'Human waste' proving a problem at Heart Mountain Ranch Preserve


POWELL — With access to some campsites and public bathrooms limited as part of efforts to combat the spread of COVID-19, surrounding areas are feeling the effects in a foul way. 

The Heart Mountain Ranch Preserve is being forced to spend hundreds of dollars a month to remain open due to human waste at the popular outdoor recreation site, said Brian Peters, manager of The Nature Conservancy property. 

Due to pandemic requirements earlier this year, restrooms were closed at the property before it opened to the public. 

The mess that followed forced the group to spend nearly $500 a month or shut down, Peters said. 

“We wanted the public to come out as much as possible — especially now. But we had to get the problem of [human waste] under control,” he said. “I never would have thought people would do that and be so blatant about it. You know, like right there. Like right ... where everyone else can see it.” 

The Heart Mountain Ranch decided to hire a company to put in a portable toilet and then return frequently to clean the temporary facility. 

The decision wasn’t easy, but it came down to providing the expensive service or locking the gate. Entrance to the property is free and coming up with the additional expense isn’t easy. 
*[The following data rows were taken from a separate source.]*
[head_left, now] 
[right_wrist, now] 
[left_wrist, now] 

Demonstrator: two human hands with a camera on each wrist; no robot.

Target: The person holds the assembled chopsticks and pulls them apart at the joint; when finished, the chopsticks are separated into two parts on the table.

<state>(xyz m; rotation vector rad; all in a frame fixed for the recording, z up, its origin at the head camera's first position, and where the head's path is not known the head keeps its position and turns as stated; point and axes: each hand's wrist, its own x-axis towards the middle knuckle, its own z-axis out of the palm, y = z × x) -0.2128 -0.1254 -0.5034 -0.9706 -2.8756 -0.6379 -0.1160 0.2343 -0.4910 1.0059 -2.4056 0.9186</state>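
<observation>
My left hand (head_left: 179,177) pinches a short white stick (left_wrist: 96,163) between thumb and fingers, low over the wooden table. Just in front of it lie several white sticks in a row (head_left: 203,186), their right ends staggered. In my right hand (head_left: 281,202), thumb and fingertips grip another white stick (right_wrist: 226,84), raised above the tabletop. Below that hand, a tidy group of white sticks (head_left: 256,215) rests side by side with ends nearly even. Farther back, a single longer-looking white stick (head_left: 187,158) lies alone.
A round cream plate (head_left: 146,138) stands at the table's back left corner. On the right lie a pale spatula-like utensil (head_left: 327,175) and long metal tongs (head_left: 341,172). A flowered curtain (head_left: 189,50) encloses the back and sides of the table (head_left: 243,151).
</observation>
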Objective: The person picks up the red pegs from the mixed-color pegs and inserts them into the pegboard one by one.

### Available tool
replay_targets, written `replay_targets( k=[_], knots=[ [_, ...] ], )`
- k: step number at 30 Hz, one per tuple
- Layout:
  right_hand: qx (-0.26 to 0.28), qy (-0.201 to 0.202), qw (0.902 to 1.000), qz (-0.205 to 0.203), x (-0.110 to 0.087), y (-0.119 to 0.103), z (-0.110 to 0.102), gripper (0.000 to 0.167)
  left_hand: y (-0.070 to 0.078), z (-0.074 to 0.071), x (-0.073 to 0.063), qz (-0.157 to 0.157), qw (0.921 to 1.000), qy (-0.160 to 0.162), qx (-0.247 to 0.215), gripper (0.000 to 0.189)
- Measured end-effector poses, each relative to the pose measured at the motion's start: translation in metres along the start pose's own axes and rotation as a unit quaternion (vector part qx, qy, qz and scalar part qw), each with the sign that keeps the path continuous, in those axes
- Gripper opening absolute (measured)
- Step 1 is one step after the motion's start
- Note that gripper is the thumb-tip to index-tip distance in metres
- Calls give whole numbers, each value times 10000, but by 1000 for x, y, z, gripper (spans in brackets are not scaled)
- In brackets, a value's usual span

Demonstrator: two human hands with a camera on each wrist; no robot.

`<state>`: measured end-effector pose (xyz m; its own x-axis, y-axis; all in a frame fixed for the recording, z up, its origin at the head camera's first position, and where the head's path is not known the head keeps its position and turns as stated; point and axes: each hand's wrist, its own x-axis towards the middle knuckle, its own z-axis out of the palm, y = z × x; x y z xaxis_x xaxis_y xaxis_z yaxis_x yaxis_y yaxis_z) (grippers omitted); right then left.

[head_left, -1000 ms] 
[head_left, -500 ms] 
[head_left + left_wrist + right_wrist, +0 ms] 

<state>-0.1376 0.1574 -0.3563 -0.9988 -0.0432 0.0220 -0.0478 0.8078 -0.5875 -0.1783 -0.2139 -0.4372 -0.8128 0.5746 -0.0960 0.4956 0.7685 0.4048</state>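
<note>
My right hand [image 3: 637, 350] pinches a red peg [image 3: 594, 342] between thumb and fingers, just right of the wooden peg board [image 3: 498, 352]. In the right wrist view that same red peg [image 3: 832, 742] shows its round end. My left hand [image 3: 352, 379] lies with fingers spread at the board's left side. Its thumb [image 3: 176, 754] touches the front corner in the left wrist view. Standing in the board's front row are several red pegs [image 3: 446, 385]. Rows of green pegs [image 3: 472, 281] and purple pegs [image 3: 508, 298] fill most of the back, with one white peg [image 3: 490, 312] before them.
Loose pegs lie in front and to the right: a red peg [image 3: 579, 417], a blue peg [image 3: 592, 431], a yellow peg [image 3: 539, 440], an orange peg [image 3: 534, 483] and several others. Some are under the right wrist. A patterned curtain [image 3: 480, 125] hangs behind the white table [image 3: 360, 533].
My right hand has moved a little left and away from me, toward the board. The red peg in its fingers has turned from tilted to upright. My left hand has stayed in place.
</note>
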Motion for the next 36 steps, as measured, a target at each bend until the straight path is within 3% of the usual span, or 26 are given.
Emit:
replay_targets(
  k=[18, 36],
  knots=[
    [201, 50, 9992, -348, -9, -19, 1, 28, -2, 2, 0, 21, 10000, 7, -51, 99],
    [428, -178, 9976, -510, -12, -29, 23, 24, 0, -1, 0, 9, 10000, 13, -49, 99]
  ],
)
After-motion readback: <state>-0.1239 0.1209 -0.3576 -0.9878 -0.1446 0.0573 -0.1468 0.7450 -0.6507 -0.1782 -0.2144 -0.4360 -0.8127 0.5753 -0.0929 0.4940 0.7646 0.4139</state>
It’s not just the preserve having problems with recreationists, either. 

With many overnight accommodations in Yellowstone National Park on lockdown, visitors are camping illegally near park entrances. 

Currently, only concessionaire-run campgrounds (Bridge Bay, Canyon, Madison and Grant) are open, with all park service campgrounds closed. It’s difficult to get a spot without a reservation. 

That means that many folks are left looking for camping sites outside the park in gateway communities and areas ill-prepared for the needs of the visitors. 

Without necessary facilities in the non-designated areas, visitors are ignoring no camping signs. They are parking in pull-outs and on roadways, starting fires and leaving them unattended, and leaving human feces and toilet paper out in the open for others to discover, Gardiner, Montana, resident Jenny Lynn Golding recently wrote while venting to a group of park supporters. 

“The sheer numbers of people camping in undesignated sites are creating all kinds of negative, unsafe, gross and often illegal impacts,” Golding penned. “Hordes” of people are camping right on the outskirts of town and are especially problematic this year, she said. 

The short drive from Cody to the East Gate reveals large groups of campers in parking lots and pull outs, many of whom would have stayed in the park, said Kristie Salzmann, public affairs officer for the Shoshone National Forest. 

“We’re seeing people come into the area later in the day and just pull into turnouts and camp there overnight,” she said. “It’s just not something we have the personnel and capability to [enforce] because of the large amount of people and camping areas.” 

People are going to the bathroom in areas where they’ve chosen to illegally disperse camp for the night, Salzmann said. 

“We are seeing those sort of environmental impacts close to the highway and close to where people are recreating, you know, pull outs or areas where people often park to go down to the river and fish.” 

The litter will likely remain for the time being. 

“Because of the size of our forest, it’s just not feasible for us to patrol every single mile with people picking up litter,” she said. “That’s something we will never be able to do.” 

There are no dispersed camping areas immediately in the North Fork along the highway, Salzmann said. Those wishing to camp must be a half-mile from the center line of the highway, which means backpacking. 

All available camping spots are filling up every night. But even if you can’t camp at the sites, you can still use facilities at designated camping facilities. 

“Even people that aren’t staying at the campgrounds — if they’re just passing through on the way to Yellowstone or going on a hike — there are facilities available for their use,” Salzmann said. “The most important thing is to remember to recreate responsibly, and to be kind to the environment and one another.” 

“We are living in a different world,” she added. “We are seeing many more visitors to our area, especially to the forest, than we do in a typical year. If you pack it in, pack it out.” 

Golding suggests visitors need to learn ethical ways to camp in undesignated spots. 

“This not only means pack out all your trash, but also burying your human waste 6-inches deep and 200 feet from roads, trails, and water sources. Pack out or bury your toilet paper,” she said. “Trust me, no one wants to encounter anyone else’s poop or toilet paper, not to mention the diseases and water contamination human feces can cause.”